Límites

cercaEn el fondo de la cuadra estaba la rotonda en la cual quedaba mi casa. Un lugar tranquilo donde no solía pasar nada, cosa que hacía que los padres, a pesar del barranco que estaba enfrente, nos dieran libertad para salir a jugar, incluso, a altas horas de la noche. Aquella tarde empezaba a obscurecer. Jugábamos un vecino, un primo, mi hermano y yo con una pelota que los del medio trataban de quitar a quienes estaban en los extremos. Yo estaba del lado contrario al barranco y arrojé el esférico con algo de fuerza, mi primo, quien la esperaba del otro lado, corrió a atraparla. Antes de llegar a ella apareció, viniendo del fondo, un hombre de apariencia desagradable. Desaliñado, sucio y de caminar raro sin que pareciera débil, nos vio fijamente a cada uno de nosotros unos segundos que parecían no terminar. Por alguna burla del miedo y de los sentidos vi que le brillaban los ojos, como si se hubieran encendido una luz de árbol de navidad en cada uno de ellos. Nos asustamos y cuando pude reaccionar grité a todos que entraran a la casa. El vecino, en la carrera, se golpeó con el portón, los demás entraron corriendo mientras a gritos pedíamos a la señora de servicio que abriera la puerta de la sala para sentirnos a salvo.

Seguro que no teníamos buena cara porque rápido nos dio a beber agua y cuando llegó un tío le contó que estábamos asustados. Se acercó con nosotros y le contamos la historia. Mi primo, presa de la imaginación o esclavo de la mentira, llegó a decir que por lo cercano que estuvo del personaje, porque todavía fue por la pelota, éste tenía los ojos cuadrados.

—Voy a salir a buscar a ese… —dijo mientras se ponía de pie— y no se preocupen, seguramente solo era un marihuano lo que vieron.

Desde entonces nos referimos a él como el marihuano.

Hace poco Iván me prestó el libro “Los adoradores de la muerte” de Mario Monteforte Toledo, un autor del que había leído solo un texto, cuya experiencia fue agradable.

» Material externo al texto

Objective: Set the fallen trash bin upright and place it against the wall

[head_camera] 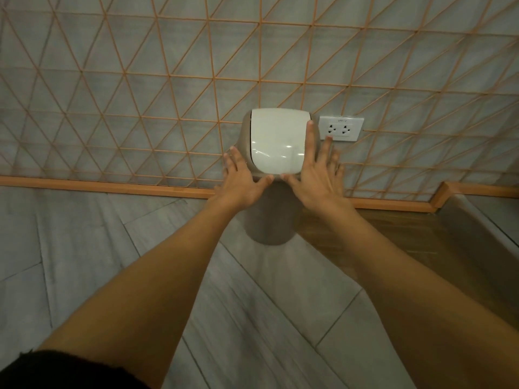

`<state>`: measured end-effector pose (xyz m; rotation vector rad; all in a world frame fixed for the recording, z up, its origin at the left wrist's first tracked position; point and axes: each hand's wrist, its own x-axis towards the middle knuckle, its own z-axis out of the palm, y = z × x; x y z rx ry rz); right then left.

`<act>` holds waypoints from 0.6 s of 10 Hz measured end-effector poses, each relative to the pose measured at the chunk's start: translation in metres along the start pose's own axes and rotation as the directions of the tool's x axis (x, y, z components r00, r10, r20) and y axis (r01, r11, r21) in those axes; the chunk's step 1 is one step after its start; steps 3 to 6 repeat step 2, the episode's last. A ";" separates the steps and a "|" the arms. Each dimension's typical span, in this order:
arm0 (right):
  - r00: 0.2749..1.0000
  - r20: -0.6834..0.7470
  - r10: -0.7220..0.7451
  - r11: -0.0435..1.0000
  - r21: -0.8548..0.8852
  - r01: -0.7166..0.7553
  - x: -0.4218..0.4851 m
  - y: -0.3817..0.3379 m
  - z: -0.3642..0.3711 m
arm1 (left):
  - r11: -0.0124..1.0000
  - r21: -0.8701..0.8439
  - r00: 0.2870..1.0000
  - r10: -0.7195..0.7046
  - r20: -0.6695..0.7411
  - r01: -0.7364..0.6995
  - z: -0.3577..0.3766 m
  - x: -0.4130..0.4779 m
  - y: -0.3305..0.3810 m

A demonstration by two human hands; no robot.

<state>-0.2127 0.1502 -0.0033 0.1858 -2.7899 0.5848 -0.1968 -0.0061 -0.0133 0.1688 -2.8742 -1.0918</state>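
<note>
The trash bin (269, 220) stands upright on the grey floor, close to the patterned wall (140, 80). It has a beige body and a glossy white swing lid (276, 138). My left hand (241, 181) rests on the bin's left side, fingers spread, thumb at the lid's front edge. On the right side lies my right hand (317, 172), with its index finger stretched along the lid's right edge. Both hands lie flat against the bin rather than curled around it. Whether the bin's back touches the wall is hidden.
A white double power socket (341, 128) sits on the wall just right of the bin. An orange baseboard (112, 188) runs along the wall's foot. At the right, a wooden floor strip (379, 234) meets a grey raised ledge (483, 226).
</note>
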 end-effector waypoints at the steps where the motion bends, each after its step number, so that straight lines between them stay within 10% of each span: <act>1: 0.999 -0.033 -0.036 0.997 -0.063 0.034 -0.009 -0.007 -0.005 | 0.974 0.190 0.986 0.142 -0.092 -0.123 -0.014 -0.014 -0.006; 2: 0.998 0.002 -0.056 0.983 -0.173 0.056 -0.020 -0.010 -0.017 | 0.907 0.330 0.925 0.333 -0.180 -0.262 -0.035 -0.029 0.004; 6: 0.998 0.002 -0.056 0.983 -0.173 0.056 -0.020 -0.010 -0.017 | 0.907 0.330 0.925 0.333 -0.180 -0.262 -0.035 -0.029 0.004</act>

En la historia un grupo de personas lideradas por alguien convincente llegan a formar una pequeña sociedad alejada del resto y de los convencionalismos de éstas. De lo más llamativo de sus leyes está que realizan periódicamente un sorteo que define las personas que han de morir en ese momento por voluntad propia.

El ser humano cuanta con libertad limitada. Están los limites naturales como los físicos, las leyes de la naturaleza que rigen el ambiente y, en sociedades civilizadas, el derecho de otras personas. Y luego están los límites que se impone cada uno como lo son el código moral y las creencias. (No merece mención los límites impuestos por coerción).

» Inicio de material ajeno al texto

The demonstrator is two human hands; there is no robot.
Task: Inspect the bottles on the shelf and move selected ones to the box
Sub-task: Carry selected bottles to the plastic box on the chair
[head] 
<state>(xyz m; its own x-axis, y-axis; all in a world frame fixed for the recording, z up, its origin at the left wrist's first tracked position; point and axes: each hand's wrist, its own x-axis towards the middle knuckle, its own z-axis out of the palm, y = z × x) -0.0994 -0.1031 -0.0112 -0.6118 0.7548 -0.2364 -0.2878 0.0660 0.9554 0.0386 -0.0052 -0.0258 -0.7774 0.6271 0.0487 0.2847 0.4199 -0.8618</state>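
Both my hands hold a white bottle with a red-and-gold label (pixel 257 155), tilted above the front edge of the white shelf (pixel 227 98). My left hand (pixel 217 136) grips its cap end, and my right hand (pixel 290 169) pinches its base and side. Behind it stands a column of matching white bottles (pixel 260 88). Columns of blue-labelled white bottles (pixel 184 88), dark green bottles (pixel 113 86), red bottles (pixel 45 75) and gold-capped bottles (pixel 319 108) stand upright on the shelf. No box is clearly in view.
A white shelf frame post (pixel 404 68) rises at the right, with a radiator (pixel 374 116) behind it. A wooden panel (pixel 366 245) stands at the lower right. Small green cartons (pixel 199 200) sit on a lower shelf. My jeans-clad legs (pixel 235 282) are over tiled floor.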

El ser humano tiene la tendencia a limitar su propio campo de acción aceptando, por ejemplo, la moral de otro, lo que se juzga bien y mal por parte de la sociedad, el “qué dirán”, las creencia en cosas como la suerte, deidades, energías, números y colores que ayudan a la buenaventura, horóscopos, adivinaciones, etcétera.

A los límites naturales se le añaden límites que no lo son, o no deberían de serlo, porque están fundamentados en razones equivocadas o falsas. Es como si al azar de la muerte, que es algo natural siempre que no sea provocada, se agregara el sorteo que describe Monteforte Toledo, y a propósito se redujera la probabilidad, ya incierta, de vivir más tiempo.

Aquello que creemos y lo que aceptamos como moral limita nuestro campo de acción. Haríamos bien en no apresurarnos a creer ni a aceptar sin cuestionar, razonar y evaluar.

Las siguientes semanas en la cuadra fueron algo aburridas. A las seis de la tarde nos entrabamos a la casa porque estábamos convencidos de que el marihuano de ojos encendidos y cuadrados, al que por alguna razón le añadimos gran fuerza y maldad para con los niños, acechaba nuestra cuadra con el objetivo de hacernos daño. Lo cierto es que nunca volvimos a verlo y desperdiciamos aquellas tardes de juegos viendo televisión, y para entonces ni siquiera teníamos cable.